Alô alô amantes da cultura de toda a minha bonita e fértil Pindorama. Aqui quem fala é Mariana Kaoos, sua fiel correspondente, diretamente das terras tupiniquins da Cidade da Bahia. Me digam, como foi o fim de semana? Tudo certo e nada errado? Por aqui anda tudo às mil maravilhas, num completo caos antropofágico cultural. Salvador continua enigmática como sempre. Digo enigmática por conta da sua enorme complexidade em abarcar o belo e o feio, a leveza e o peso, a dor e a alegria e a obviedade e o mistério dentro de si. É meu amigo, confrontar a realidade e a fantasia que essa cidade promove não é fácil não. Contudo, entretanto, porém, todavia, estamos aqui mandando brasa. Se você quer saber, está sendo uma delícia. E já que é assim, como prometido anteriormente, vamos aos burburinhos culturais:

Antes de mais nada, julgo aqui ser importantíssimo lhe passar essa informação: Salvador tem ladeira como o quê. Ê cidadezinha cremosa que nos coloca para subir e descer ladeira, subir e descer ladeira, subir e descer ladeira. Só para você ter ideia aqui tem a ladeira da Montanha, da Preguiça, da Barra, da Caixa D’água, do Curuzu, do Carmo e por aí vai. Se você for leigo no assunto, prepara, porque em menos de dois dias suas perninhas torneadas estarão inchadas e doloridas. E nós não queremos isso, queremos meu bebê? Na na ni na não. O que nós queremos é muito gingado e disposição para jogar nossos corpos no mundo e andarmos por todos os cantos. Loooooogo, Kaoosinha aqui vai lhes dar a dica do poder. É quase um tutorial de como subir e descer a ladeira aqui em Salvador.

Foto: Maiêeh Sousa
Foto: Maiêeh Sousa
  • Coloque o seu quadril para frente;
  • Coloque o seu tronco (principalmente os ombros) para traz;
  • Dobre os seus braços até o peitoral e feche sua mãozinha, como se você fosse lutar boxe;
  • Comece a mexer sua bunda de um lado para o outro, sem balançar muito o tronco. O movimento tem que ser só dos quadris;
  • Continue mexendo a bunda e, movimente os pés como se estivesse passando pano na cozinha de casa. Só que para os lados, não para frente;
  • Incline sua cabeça para o lado direito (ou esquerdo, como for melhor e de sua preferência);
  • Morda levemente os lábios;
  • Coloque algum samba de roda ou afoxé para tocar;
  • Desça assim até o final da ladeira;
  • Caso você queira subir e não descer, siga as mesmas instruções, mas, ao invés de ser quadril para frente e tronco para trás, inverta: bunda para fora e tronco para dentro;
  • Foto: Maiêeh Sousa
    Foto: Maiêeh Sousa

Bebê, não adianta me enganar que eu sei que você já está aí treinando. Pois continue, sem vergonha alguma, que com cinco repetições você já estará fera em subir e descer ladeira e poderá desfrutar das maiores belezas de Salvador sem perder a disposição.
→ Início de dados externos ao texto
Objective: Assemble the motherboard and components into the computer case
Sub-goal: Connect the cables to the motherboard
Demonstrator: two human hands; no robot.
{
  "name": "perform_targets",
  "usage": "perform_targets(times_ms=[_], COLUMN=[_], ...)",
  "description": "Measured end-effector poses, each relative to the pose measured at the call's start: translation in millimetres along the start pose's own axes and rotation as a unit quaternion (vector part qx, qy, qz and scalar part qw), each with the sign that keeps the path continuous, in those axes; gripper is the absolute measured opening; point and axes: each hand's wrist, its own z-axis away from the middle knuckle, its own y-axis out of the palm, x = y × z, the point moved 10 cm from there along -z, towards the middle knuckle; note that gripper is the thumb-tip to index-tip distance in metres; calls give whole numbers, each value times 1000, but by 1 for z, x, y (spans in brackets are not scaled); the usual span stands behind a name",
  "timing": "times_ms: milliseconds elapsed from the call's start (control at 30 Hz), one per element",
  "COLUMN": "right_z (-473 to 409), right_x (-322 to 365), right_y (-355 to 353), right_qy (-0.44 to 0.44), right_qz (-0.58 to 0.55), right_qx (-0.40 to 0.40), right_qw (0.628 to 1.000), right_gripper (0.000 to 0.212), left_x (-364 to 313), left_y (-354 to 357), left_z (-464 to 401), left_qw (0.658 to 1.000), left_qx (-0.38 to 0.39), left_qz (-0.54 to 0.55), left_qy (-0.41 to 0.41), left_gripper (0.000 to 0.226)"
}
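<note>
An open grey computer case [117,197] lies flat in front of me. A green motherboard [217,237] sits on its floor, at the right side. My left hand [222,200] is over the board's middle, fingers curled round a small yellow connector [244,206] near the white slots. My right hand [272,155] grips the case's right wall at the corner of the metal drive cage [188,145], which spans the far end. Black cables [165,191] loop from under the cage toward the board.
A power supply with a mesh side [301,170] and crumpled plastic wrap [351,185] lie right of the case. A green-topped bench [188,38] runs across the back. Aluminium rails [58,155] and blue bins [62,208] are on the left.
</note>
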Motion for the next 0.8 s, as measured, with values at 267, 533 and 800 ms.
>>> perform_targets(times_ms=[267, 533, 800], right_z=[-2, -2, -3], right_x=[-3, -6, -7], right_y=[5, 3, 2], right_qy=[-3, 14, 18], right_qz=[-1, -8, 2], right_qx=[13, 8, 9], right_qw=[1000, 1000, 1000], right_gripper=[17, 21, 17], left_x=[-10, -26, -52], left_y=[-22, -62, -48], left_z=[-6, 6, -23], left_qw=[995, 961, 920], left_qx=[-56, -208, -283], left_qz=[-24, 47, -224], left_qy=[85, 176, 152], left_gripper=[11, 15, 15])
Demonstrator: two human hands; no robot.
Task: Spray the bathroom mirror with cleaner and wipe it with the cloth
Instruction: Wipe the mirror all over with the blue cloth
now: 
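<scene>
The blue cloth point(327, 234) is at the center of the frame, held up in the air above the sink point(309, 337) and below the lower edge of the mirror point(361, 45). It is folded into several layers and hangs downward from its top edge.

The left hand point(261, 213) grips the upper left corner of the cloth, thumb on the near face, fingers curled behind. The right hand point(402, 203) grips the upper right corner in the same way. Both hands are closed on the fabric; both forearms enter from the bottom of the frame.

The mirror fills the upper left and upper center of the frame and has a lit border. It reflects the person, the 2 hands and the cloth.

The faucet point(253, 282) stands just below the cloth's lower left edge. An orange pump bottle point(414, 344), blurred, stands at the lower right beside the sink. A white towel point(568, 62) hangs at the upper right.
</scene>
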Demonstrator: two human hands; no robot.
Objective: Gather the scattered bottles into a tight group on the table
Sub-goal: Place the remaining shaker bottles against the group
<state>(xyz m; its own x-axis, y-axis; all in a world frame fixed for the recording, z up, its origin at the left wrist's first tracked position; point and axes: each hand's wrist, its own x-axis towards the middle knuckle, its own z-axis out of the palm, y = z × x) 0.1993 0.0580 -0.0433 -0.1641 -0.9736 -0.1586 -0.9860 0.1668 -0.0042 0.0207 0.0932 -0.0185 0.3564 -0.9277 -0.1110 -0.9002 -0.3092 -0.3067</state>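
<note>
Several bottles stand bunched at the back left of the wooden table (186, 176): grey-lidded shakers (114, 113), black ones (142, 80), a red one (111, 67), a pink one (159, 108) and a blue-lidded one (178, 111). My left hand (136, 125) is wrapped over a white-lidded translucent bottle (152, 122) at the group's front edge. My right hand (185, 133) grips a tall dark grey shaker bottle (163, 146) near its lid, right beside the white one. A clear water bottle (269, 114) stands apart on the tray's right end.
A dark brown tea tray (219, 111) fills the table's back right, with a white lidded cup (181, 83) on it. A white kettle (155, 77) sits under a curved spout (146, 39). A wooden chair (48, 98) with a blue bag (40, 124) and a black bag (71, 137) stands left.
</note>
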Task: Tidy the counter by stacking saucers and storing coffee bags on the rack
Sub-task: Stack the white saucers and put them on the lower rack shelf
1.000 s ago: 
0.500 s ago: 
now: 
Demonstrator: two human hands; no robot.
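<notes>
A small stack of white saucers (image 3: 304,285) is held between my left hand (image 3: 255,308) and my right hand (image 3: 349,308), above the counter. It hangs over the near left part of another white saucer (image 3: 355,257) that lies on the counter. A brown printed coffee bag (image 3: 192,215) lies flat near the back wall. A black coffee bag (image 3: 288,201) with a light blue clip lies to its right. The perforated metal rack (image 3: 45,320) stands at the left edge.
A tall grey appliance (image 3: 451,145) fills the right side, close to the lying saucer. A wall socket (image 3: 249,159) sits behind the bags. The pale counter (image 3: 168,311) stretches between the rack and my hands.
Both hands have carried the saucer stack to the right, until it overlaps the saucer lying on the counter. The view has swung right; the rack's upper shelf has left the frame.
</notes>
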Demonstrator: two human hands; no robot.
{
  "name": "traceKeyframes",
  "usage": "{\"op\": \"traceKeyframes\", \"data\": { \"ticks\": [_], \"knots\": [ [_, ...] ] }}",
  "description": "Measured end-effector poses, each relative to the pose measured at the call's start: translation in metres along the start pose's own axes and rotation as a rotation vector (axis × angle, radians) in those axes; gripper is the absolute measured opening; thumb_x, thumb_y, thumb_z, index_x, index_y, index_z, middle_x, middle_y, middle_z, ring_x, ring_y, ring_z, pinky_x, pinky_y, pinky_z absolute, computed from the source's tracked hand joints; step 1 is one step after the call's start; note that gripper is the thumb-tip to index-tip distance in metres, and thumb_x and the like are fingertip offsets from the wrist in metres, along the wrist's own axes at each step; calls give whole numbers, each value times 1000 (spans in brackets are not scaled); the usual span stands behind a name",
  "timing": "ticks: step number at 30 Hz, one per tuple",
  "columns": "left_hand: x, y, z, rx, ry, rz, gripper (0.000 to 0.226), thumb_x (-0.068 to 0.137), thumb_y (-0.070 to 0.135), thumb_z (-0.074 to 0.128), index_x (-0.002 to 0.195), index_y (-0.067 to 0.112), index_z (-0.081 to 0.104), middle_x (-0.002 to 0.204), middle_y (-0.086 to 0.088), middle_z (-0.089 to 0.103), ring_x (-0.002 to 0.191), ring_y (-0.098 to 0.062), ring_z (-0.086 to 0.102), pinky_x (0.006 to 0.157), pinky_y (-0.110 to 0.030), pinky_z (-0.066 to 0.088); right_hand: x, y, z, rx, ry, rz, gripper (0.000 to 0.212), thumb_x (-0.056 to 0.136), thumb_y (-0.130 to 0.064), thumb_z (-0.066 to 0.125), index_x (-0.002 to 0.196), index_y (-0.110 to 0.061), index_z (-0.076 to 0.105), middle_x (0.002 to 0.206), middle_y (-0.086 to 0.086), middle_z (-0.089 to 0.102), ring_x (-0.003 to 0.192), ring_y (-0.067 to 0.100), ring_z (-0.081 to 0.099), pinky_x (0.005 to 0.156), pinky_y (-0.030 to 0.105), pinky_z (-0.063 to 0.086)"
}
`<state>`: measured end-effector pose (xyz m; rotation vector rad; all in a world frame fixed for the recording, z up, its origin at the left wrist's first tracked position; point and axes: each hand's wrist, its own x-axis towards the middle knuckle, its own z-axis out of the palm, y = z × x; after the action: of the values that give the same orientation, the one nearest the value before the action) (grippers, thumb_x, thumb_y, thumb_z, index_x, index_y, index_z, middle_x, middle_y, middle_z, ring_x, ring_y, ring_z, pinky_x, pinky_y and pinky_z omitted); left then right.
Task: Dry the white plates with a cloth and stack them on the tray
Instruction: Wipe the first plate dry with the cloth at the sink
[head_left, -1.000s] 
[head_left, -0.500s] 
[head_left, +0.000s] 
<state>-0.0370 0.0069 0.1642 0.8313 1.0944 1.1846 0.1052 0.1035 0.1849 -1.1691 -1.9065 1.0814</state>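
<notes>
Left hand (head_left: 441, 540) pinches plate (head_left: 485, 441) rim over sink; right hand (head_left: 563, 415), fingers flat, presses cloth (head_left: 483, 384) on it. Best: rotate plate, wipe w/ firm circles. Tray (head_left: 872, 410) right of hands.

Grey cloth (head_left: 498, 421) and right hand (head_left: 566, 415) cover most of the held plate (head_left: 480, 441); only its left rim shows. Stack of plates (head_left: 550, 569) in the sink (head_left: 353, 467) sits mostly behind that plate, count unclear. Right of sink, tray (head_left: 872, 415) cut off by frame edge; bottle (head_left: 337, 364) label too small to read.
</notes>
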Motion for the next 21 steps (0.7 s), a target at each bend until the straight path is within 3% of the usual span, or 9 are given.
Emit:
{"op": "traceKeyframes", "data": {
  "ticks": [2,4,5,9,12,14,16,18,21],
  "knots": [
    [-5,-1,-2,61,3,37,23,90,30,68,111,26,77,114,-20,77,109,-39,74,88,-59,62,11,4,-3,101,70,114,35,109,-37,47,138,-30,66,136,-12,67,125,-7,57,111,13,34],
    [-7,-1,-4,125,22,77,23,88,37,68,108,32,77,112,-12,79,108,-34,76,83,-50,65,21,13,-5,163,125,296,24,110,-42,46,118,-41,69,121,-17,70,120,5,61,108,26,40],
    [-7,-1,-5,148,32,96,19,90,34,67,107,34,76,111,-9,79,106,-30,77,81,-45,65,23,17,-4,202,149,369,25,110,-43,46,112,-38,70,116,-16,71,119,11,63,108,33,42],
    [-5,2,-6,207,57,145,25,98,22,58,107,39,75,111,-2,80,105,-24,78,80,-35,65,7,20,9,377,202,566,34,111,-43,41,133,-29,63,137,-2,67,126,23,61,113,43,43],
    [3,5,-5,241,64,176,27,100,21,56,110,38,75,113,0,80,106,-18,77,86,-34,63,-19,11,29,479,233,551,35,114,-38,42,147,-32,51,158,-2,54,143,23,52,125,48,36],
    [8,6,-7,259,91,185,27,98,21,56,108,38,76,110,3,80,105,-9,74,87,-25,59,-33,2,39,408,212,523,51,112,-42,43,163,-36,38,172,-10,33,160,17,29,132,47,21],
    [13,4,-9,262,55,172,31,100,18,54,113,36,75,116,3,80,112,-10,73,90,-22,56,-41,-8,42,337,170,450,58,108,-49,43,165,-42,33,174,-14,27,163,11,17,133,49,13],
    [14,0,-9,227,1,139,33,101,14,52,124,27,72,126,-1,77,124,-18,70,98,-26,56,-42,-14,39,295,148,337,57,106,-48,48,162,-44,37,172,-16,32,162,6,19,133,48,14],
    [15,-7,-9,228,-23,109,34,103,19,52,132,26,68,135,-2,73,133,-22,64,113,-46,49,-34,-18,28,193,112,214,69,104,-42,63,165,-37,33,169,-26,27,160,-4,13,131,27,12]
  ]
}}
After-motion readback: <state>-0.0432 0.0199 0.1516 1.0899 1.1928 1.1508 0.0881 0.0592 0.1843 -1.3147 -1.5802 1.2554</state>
Agora que você já sabe as manhas do gingado e da malemolência, passemos a outro ponto: O Bloco De Hoje a Oito, que mais uma vez foi para as ruas. Como de costume, eles saem sempre oito dias antes do sábado de carnaval. Esse ano homenagearam o sambista Riachão, figura folclórica aqui da Bahia. E no mais? Tudo na mais perfeita paz. No mais foi tudo uma delícia como sempre. O bairro Santo Antônio ficou todo iluminado e colorido com as fantasias mirabolantes dos foliões. Gente de tudo que é tipo, de todas as idades, de todas as cores, de todas as belezas. A cada ano que se passa e que posso conferir de perto a saída do De Hoje a Oito, esmiúço as minhas certezas e constato que eu estava certa o tempo inteiro: Carnaval democrático se faz dessa maneira, sem cordas, com respeito, com o povo na rua brincando junto. Apesar de grande parte dos integrantes da bateria do bloco não utilizarem essa palavra, para mim o De Hoje a Oito no Santo Antônio é um grito de resistência e a solução para que a tradição e a essência carnavalesca não se percam por aqui.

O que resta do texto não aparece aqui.